Exercise:
Taking each line of the material below in turn, count those containing the string "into". Provide the number alone.

Available records:
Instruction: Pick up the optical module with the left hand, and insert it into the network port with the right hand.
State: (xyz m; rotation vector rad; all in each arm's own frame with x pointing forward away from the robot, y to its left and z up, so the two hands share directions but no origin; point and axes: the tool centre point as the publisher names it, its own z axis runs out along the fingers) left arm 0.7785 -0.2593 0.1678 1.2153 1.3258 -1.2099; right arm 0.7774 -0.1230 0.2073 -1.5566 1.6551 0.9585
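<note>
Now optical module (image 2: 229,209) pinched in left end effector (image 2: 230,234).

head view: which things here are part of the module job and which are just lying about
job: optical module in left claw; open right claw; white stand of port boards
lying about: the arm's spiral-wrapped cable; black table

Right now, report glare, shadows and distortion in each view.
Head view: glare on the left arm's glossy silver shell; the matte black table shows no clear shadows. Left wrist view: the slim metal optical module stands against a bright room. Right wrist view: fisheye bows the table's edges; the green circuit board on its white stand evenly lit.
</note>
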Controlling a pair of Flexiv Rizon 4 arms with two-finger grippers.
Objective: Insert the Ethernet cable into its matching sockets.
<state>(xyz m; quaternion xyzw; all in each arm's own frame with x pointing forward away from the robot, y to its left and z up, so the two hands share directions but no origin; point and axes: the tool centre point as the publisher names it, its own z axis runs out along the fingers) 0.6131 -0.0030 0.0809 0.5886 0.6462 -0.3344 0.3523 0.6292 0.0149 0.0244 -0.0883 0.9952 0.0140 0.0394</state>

Solution to this exercise:
2